WHAT YOU HAVE TO DO
Please copy out every line of the listing below in which the word "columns" appears.

··· GIVEN MATERIAL

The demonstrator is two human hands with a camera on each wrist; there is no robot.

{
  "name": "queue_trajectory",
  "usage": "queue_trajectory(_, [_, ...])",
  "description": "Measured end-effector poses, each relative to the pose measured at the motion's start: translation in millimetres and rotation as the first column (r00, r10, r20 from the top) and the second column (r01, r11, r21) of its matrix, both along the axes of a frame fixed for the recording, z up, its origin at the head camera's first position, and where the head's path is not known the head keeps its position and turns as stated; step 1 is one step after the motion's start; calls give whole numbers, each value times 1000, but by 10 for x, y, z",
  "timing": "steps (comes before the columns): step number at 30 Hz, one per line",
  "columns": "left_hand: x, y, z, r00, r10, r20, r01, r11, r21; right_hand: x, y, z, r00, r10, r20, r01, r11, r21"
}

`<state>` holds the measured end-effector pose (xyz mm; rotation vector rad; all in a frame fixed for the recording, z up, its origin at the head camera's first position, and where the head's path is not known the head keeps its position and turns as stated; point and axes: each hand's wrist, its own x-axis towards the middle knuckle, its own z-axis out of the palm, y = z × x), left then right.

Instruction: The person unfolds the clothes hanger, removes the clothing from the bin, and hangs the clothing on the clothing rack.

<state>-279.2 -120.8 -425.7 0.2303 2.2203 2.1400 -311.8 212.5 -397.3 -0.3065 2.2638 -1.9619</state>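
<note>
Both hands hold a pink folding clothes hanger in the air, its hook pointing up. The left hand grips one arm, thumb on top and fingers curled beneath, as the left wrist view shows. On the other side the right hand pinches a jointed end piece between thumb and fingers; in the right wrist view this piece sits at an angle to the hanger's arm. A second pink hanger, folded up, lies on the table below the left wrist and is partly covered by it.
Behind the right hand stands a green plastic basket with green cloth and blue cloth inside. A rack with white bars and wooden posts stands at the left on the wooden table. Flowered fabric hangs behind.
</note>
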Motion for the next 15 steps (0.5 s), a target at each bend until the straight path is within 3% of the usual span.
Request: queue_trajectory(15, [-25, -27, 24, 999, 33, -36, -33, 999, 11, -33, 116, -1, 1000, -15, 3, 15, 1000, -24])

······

ANSWER
  "timing": "steps (comes before the columns): step number at 30 Hz, one per line",
  "columns": "left_hand: x, y, z, r00, r10, r20, r01, r11, r21; right_hand: x, y, z, r00, r10, r20, r01, r11, r21"

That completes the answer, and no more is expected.